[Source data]
◆ ◆ ◆
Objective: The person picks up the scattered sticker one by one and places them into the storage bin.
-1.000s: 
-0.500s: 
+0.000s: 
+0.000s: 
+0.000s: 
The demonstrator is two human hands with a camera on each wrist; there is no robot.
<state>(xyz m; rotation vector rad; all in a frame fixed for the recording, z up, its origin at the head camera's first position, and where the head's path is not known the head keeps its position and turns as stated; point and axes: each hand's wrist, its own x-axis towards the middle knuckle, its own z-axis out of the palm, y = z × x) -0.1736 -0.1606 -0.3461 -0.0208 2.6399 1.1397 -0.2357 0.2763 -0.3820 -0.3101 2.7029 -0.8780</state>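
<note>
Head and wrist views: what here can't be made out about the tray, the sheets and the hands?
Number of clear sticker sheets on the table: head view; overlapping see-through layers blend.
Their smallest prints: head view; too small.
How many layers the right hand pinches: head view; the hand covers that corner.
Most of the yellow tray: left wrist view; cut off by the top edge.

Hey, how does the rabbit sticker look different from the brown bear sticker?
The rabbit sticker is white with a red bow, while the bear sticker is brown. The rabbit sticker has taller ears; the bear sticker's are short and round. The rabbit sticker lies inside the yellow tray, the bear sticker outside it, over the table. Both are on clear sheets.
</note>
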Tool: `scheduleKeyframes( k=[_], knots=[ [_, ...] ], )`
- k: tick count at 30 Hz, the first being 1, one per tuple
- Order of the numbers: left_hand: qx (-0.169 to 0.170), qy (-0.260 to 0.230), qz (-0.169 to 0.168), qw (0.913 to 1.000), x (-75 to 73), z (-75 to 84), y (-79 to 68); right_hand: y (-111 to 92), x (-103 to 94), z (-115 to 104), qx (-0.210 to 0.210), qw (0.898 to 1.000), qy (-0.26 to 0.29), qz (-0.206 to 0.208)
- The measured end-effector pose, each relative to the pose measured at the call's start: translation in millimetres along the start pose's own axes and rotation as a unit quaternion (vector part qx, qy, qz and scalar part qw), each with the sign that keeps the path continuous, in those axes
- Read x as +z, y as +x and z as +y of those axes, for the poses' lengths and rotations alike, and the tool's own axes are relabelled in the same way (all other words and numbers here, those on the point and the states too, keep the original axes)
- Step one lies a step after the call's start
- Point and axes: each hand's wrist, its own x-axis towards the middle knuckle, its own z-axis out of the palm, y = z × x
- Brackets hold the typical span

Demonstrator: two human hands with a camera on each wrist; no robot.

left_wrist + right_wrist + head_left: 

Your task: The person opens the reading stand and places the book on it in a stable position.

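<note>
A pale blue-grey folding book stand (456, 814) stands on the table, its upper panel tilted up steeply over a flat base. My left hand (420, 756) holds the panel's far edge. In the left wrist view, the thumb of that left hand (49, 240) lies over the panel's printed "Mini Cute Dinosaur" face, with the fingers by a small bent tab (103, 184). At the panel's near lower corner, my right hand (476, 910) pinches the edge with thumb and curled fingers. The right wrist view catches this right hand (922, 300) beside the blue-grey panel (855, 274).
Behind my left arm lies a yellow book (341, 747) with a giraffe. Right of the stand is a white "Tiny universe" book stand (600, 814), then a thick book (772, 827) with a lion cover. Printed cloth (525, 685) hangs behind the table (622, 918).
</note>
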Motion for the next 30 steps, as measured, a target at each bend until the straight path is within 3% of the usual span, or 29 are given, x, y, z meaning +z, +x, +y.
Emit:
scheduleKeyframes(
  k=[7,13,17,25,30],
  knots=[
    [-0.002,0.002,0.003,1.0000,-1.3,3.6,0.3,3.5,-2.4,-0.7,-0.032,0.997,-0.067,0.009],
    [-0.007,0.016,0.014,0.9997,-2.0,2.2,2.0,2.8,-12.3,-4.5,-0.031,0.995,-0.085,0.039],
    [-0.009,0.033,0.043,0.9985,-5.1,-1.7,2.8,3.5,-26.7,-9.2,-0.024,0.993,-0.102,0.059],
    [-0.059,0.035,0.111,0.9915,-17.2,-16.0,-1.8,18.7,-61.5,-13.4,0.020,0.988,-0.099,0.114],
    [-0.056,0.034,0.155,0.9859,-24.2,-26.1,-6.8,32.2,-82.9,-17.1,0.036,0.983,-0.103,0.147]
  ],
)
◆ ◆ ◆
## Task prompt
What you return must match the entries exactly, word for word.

## Finished task
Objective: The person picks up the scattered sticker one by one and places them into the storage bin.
-1.000s: 
-0.500s: 
+0.000s: 
+0.000s: 
+0.000s: 
The demonstrator is two human hands with a camera on each wrist; there is no robot.
<state>(xyz m; rotation vector rad; all in a frame fixed for the recording, z up, its origin at the head camera's first position, and where the head's path is not known the head keeps its position and turns as stated; point and axes: each hand's wrist, its own x-axis towards the middle knuckle, its own z-axis out of the palm, y = z × x) -0.1736 -0.1606 -0.3461 -0.0208 2.6399 1.1397 -0.2357 0.2763 -0.3820 -0.3101 2.7029 -0.8780</state>
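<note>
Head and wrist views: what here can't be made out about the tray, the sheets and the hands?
Number of clear sticker sheets on the table: head view; overlapping see-through layers blend.
Their smallest prints: head view; too small.
How many layers the right hand pinches: head view; the hand covers that corner.
Most of the yellow tray: left wrist view; cut off by the top edge.

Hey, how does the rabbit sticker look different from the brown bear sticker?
The rabbit sticker is white with a red bow, while the bear sticker is brown. The rabbit sticker has taller ears; the bear sticker's are short and round. The rabbit sticker lies inside the yellow tray, the bear sticker outside it, over the table. Both are on clear sheets.
</note>
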Tool: `scheduleKeyframes( k=[_], knots=[ [_, ...] ], )`
- k: tick count at 30 Hz, the first being 1, one per tuple
- Order of the numbers: left_hand: qx (-0.169 to 0.170), qy (-0.260 to 0.230), qz (-0.169 to 0.168), qw (0.913 to 1.000), x (-75 to 73), z (-75 to 84), y (-79 to 68); right_hand: y (-111 to 92), x (-103 to 94), z (-115 to 104), qx (-0.210 to 0.210), qw (0.898 to 1.000), qy (-0.26 to 0.29), qz (-0.206 to 0.208)
- The measured end-effector pose, each relative to the pose measured at the call's start: translation in millimetres along the start pose's own axes and rotation as a unit quaternion (vector part qx, qy, qz and scalar part qw), each with the sign that keeps the path continuous, in those axes
- Read x as +z, y as +x and z as +y of those axes, for the poses' lengths and rotations alike, and the tool's own axes are relabelled in the same way (all other words and numbers here, those on the point and the states too, keep the original axes)
- Step one lies a step after the call's start
- Point and axes: each hand's wrist, its own x-axis towards the middle knuckle, its own z-axis out of the palm, y = z × x
- Brackets hold the typical span

Demonstrator: two human hands with a camera on each wrist; no robot.

left_wrist + right_wrist + head_left: 

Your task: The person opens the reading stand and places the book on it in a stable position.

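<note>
A pale blue-grey folding book stand (456, 814) stands on the table, its upper panel tilted up steeply over a flat base. My left hand (420, 756) holds the panel's far edge. In the left wrist view, the thumb of that left hand (49, 240) lies over the panel's printed "Mini Cute Dinosaur" face, with the fingers by a small bent tab (103, 184). At the panel's near lower corner, my right hand (476, 910) pinches the edge with thumb and curled fingers. The right wrist view catches this right hand (922, 300) beside the blue-grey panel (855, 274).
Behind my left arm lies a yellow book (341, 747) with a giraffe. Right of the stand is a white "Tiny universe" book stand (600, 814), then a thick book (772, 827) with a lion cover. Printed cloth (525, 685) hangs behind the table (622, 918).
</note>
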Motion for the next 30 steps, as measured, a target at each bend until the straight path is within 3% of the usual span, or 29 are given, x, y, z meaning +z, +x, +y.
Emit:
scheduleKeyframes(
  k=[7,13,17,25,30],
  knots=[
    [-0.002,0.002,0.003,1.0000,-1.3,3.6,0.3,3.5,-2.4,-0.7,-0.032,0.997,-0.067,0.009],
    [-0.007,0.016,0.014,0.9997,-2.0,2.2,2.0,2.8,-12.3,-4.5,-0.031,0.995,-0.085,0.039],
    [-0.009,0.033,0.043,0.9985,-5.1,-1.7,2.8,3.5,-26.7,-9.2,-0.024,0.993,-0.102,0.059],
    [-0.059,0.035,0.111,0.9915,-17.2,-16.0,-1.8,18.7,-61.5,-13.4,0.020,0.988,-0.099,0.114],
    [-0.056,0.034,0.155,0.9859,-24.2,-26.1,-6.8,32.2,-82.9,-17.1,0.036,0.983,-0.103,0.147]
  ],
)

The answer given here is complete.